Records from a collection ▸
____________
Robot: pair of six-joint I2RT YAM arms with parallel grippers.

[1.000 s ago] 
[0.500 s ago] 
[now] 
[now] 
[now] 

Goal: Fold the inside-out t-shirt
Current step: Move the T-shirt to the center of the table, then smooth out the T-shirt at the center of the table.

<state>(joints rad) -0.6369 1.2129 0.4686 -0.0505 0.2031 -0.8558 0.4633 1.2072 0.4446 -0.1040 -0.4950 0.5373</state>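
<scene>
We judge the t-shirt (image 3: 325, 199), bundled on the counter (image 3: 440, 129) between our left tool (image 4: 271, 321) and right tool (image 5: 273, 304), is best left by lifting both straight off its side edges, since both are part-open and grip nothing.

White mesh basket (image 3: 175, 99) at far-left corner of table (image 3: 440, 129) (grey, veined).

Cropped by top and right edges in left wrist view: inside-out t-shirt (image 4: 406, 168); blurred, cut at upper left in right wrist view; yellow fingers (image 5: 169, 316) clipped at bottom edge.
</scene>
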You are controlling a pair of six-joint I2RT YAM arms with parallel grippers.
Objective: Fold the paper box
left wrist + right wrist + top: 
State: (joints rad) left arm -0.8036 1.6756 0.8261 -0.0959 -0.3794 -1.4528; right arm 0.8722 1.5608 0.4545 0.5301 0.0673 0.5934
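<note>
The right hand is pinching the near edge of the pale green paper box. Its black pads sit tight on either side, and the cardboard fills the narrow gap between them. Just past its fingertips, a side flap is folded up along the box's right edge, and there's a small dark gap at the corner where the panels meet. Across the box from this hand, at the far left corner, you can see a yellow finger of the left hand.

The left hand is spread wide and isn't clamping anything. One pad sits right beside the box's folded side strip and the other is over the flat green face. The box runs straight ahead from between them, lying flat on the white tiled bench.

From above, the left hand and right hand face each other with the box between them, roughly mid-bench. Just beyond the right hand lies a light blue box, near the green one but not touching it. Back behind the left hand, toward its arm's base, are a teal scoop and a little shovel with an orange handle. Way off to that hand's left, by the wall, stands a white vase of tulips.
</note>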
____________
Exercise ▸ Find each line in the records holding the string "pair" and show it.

Solved exercise ▸
Robot: pair of six-joint I2RT YAM arms with parallel grippers.
You are controlling a pair of six-joint I2RT YAM arms with parallel grippers.

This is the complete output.